Goal of the exercise — What is needed is each line of the data below that holds the string "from".

Records for this task —
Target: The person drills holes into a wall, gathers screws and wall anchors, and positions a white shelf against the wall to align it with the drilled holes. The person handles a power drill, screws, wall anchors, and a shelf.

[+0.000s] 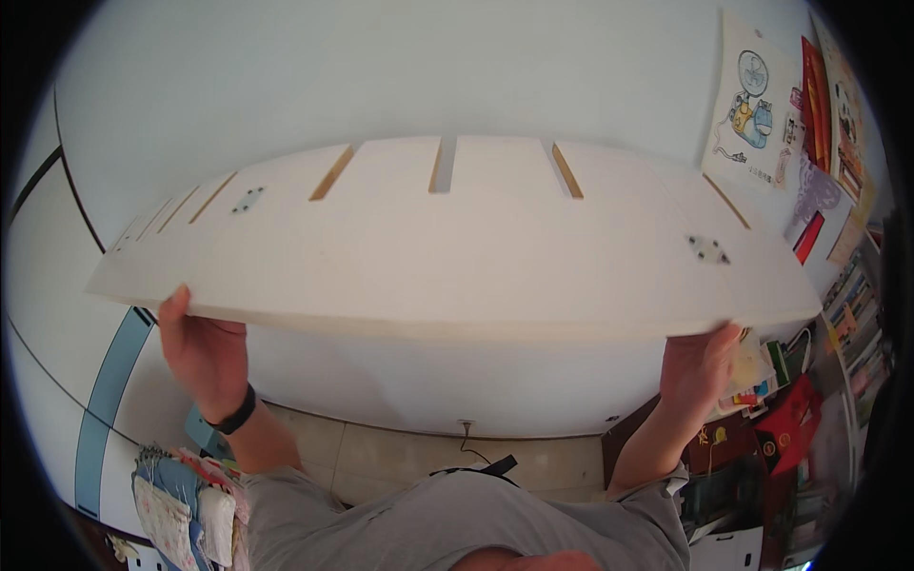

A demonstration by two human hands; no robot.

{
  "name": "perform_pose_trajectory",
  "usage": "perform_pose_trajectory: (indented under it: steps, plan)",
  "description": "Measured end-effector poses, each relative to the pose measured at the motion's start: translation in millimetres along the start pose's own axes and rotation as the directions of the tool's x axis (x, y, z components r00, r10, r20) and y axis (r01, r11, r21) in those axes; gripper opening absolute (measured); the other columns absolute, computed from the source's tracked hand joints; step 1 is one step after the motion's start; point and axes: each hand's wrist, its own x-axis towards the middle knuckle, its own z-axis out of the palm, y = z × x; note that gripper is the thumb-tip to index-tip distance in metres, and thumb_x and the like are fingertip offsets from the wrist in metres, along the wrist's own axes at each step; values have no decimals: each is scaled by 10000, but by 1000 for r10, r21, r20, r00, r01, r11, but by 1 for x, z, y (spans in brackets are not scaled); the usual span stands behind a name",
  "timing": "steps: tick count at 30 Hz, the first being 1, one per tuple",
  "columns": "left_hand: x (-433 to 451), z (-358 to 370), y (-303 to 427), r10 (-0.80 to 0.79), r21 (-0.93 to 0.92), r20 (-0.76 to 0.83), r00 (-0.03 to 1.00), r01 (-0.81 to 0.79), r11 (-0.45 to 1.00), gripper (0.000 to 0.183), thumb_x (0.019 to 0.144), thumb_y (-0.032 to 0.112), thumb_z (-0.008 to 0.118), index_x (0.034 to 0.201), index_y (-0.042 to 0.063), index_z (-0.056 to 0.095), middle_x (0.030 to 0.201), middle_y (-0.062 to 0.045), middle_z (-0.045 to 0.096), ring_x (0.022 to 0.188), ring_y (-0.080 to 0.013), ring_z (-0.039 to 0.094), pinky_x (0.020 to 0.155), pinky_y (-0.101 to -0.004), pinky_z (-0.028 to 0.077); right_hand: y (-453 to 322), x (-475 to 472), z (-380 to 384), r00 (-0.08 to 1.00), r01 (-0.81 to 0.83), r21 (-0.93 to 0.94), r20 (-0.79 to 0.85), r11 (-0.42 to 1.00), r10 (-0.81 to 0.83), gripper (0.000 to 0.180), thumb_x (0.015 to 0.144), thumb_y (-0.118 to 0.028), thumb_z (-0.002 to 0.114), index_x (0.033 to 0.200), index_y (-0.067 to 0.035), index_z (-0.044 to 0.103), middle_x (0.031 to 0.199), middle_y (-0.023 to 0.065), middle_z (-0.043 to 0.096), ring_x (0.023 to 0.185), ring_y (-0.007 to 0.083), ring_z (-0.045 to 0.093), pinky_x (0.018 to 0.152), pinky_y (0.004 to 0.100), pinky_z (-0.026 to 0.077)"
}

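A long white board (443, 264) is held up in front of me, its far edge close to the wall. Several slots with bare wood-coloured sides are cut into that far edge. Small metal plates with dark screws or holes, such as the left metal plate (248, 200) and the right metal plate (707, 250), sit on its face. My left hand (207, 357), with a black wristband (238, 412), grips the near edge at the left, thumb on top. My right hand (696, 367) supports the near edge toward the right end. The fingers of both hands are largely hidden under the board.
A pale wall (400, 71) rises behind the board, with a drawing (746, 107) on its right. White cabinet doors (57, 243) stand left, above folded textiles (171, 499). Bookshelves (853, 307) and a red-brown cabinet (628, 435) are right. A cable (465, 442) runs along the tiled floor (385, 442).
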Motion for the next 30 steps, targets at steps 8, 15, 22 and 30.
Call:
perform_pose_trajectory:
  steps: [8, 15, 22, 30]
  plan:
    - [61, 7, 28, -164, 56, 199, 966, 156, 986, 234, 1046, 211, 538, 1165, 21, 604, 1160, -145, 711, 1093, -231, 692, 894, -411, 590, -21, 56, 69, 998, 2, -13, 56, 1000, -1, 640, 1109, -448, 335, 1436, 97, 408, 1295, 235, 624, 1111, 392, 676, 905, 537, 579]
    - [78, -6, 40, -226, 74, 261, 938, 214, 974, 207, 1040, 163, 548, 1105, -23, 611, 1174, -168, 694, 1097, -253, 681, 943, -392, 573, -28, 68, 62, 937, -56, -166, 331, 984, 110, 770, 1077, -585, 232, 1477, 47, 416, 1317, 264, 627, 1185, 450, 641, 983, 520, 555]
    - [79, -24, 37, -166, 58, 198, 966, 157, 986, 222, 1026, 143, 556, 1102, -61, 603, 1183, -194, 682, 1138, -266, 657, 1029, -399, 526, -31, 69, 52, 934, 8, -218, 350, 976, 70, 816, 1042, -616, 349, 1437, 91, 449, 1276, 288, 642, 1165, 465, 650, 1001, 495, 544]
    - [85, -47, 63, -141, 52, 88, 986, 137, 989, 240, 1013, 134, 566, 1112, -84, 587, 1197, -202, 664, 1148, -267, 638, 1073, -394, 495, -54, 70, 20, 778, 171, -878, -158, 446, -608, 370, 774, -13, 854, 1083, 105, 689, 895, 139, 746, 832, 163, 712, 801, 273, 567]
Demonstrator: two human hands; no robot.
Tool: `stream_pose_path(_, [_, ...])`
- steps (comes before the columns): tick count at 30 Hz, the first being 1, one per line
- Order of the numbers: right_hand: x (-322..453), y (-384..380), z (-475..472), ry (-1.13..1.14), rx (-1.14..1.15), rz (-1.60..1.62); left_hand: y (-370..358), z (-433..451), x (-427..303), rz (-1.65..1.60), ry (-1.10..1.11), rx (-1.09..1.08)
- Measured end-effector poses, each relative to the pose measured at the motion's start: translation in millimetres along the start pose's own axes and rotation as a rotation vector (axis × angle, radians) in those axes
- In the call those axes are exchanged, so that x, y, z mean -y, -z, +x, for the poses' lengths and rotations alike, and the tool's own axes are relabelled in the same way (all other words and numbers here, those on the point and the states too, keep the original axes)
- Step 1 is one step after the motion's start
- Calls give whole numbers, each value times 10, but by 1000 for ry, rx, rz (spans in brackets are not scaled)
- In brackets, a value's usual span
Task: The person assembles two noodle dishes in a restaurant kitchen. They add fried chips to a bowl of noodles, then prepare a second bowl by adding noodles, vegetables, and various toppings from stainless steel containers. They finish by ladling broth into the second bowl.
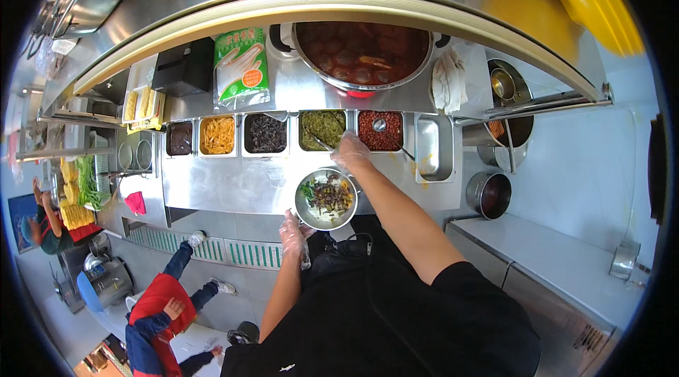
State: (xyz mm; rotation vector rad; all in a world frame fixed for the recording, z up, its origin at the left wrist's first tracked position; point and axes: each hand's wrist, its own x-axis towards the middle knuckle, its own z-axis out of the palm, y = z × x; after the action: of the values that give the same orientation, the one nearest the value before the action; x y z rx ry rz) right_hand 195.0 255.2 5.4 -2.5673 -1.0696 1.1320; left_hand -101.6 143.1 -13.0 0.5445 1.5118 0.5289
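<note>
In a clear plastic glove, my left hand (293, 235) grips the near left rim of a round metal bowl (298, 212). White food, green leaves and a dark chopped topping (329, 195) lie inside it. Beyond the bowl my gloved right hand (351, 152) is closed around the handle of a metal spoon (321, 143), whose far end reaches into a steel pan of chopped green vegetables (322, 126). To the right of that hand is a pan of red-brown beans or peanuts (371, 135), with another spoon (404, 151) in it.
Left of the greens stand pans of dark shreds (266, 133), orange-yellow strips (218, 135) and dark sauce (179, 138). A large pot of red broth (366, 53) sits behind, beneath a shelf edge (339, 4). Two co-workers (164, 302) (53, 228) are at the left.
</note>
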Motion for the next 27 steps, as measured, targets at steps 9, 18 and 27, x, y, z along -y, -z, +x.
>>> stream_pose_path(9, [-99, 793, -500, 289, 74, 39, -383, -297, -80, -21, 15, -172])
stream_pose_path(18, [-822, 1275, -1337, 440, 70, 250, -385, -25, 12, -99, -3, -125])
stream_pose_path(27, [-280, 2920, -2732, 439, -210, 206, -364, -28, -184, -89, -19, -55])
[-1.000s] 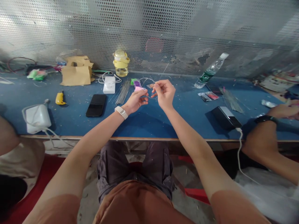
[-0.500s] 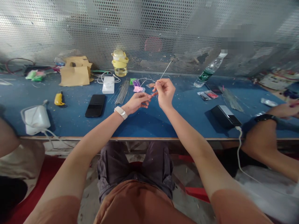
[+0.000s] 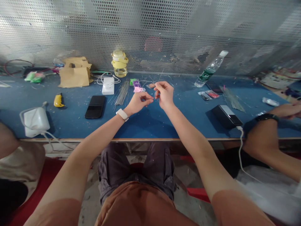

Response to this exercise —
  "description": "Measured end-effector poses, each relative to the pose measured at the motion's start: translation in millimetres along the start pose's own axes and rotation as the directions of the tool's x axis (x, y, z components r00, r10, r20) and y axis (r01, r11, r21) in those axes; gripper opening absolute (measured); the other columns absolute, computed from the source's tracked hand joints; step 1 is one step after the motion's start; point and axes: each hand's wrist, its own x-axis towards the middle knuckle, its own z-axis out of the palm, y = z × x; note that gripper is the thumb-tip to index-tip distance in metres, and thumb_x and the like are fingertip offsets from the wrist in metres, along the wrist's own axes at each step; values have no decimals: each is scaled by 10000, but by 1000 for r10, r21, r20, r00, r01, r11, but by 1 for x, z, y (spans in brackets are not scaled); the usual span stands behind a name",
Task: The person assembles two noodle dishes in a restaurant kitchen. They add fried chips to a bowl of noodles, then prepare a second bowl by adding noodles, vegetables, and various toppings from stainless steel containers. They finish by ladling broth into the second bowl.

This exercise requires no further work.